My first stop was at the hospital, where I learned that Babs Carson had been released and had been driven home by Rob Chadwick. I pondered driving up to talk with her but decided to give her more time to grieve before I saw her. Instead, because I had to start somewhere and I was already in Oak Bluffs, I spent the morning going to its inns and hotels in search of Fred and Angie.
It was a learning experience. I had summered on the Vineyard since I'd been a child and had lived here full time since I'd left the Boston PD for a quieter life, but though I knew where all of the island's bars were, I now discovered that I was totally ignorant of the variety and number of establishments offering rooms for rent in Oak Bluffs alone. When I commented on this to a clerk a couple of hours after I'd begun my search for the men in black, she was not surprised.
“It's because you live here and don't go to hotels. It's the same with restaurants. When people ask my husband and me where to get an inexpensive place to stay or eat, we can't tell them because we live in our house and don't eat out much.

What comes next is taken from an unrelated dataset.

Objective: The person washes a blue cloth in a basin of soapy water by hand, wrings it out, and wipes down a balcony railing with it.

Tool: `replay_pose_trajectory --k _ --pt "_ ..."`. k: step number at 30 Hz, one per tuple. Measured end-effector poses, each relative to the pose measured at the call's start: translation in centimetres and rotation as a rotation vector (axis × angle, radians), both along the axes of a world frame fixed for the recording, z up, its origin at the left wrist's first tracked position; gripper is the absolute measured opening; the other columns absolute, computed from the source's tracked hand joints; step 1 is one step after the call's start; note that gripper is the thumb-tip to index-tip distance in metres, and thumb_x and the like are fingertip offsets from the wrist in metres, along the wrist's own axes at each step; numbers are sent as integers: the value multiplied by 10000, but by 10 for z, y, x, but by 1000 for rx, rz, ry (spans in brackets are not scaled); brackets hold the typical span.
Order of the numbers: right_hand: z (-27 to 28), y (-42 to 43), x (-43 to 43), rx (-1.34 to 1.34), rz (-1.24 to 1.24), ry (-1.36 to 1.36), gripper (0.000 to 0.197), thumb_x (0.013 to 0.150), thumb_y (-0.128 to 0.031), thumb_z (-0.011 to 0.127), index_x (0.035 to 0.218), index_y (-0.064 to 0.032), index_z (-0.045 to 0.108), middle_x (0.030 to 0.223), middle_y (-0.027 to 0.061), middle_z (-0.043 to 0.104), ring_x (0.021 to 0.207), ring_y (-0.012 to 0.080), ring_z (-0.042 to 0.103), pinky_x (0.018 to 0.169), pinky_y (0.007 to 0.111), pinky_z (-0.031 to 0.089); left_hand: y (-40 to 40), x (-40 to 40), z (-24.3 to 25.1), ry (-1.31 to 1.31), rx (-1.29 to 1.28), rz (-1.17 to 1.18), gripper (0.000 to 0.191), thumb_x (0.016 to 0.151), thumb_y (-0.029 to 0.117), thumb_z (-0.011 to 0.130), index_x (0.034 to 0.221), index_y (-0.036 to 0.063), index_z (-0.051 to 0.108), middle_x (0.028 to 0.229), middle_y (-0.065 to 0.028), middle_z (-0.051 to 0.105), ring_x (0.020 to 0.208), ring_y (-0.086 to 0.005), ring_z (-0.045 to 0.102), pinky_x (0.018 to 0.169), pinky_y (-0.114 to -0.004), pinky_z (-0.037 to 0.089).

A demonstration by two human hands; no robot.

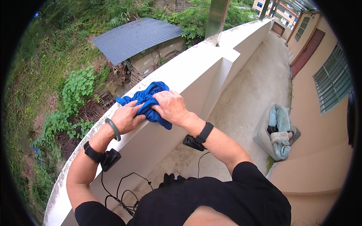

I recommend this place, of course, but not because it's inexpensive, because it isn't, even by Vineyard standards.”
“Not much is inexpensive by Vineyard standards.”
She smiled a crooked smile. “Freight,” she said. “That's why everything costs more. It has to come over on the boat.”
“Absolutely.” Ask the owner of a liquor store why his bottle of booze costs several dollars more than the same bottle sold in Falmouth and he'll tell you, “Freight.” The same is true for gasoline and everything else: “Freight.” Another name for monopoly capitalism. You'd think a Communist revolution might flourish on Martha's Vineyard, but it doesn't. The Communists here have too much money to revolt. They're limousine liberals, like most of the island's Pinks and Reds. The Vineyard's working class, like most working classes, is too busy to rebel.
I didn't know whether Fred and Angie could afford that particular hotel, but according to the friendly clerk, they weren't there, so I went on my way.
Just before the twelve o'clock crowd came in, I went to the Fireside for a Reuben and a Sam Adams and got a booth in the back where I could keep an eye on the door in case the crooks happened to come in and I happened to recognize them. They didn't; or if they did, I didn't identify them. Instead, the room filled with working stiffs and a mostly young male vacationing crowd who were full of loud, cheerful talk of fishing, women, the Red Sox, and other familiar topics. Soon, the scent of marijuana floated across my nose, and at the dart board someone pinned a photo of George W. Bush on the target.
When Bonzo wasn't busy wiping tables, he was washing glasses behind the bar; wearing that studious expression he often wore when doing a job at the edge of his abilities. He took his Fireside job seriously, and had only had time to wave hello when I'd come in.
When I finished my lunch, I went to the bar and managed to catch his eye again. I showed him the photo from my pocket.
Bonzo's hands were sudsy, but he leaned forward over the bar and peered at the picture. Then he beamed and nodded.
“Sure, J.W. I seen that guy in here a couple times. He likes them black shirts like he's got on there in your picture. I served him beer once and he left a good tip.” He leaned closer. “Not everybody does that, you know.” He straightened and smiled again, happy to have been of use.
“Does he come in any particular time, Bonzo?”
He frowned, thinking hard, then shook his head. “No time special, J.W. Just now and then. You know what I mean?”
“I know what you mean. Say, if he comes in again, will you give me a call?”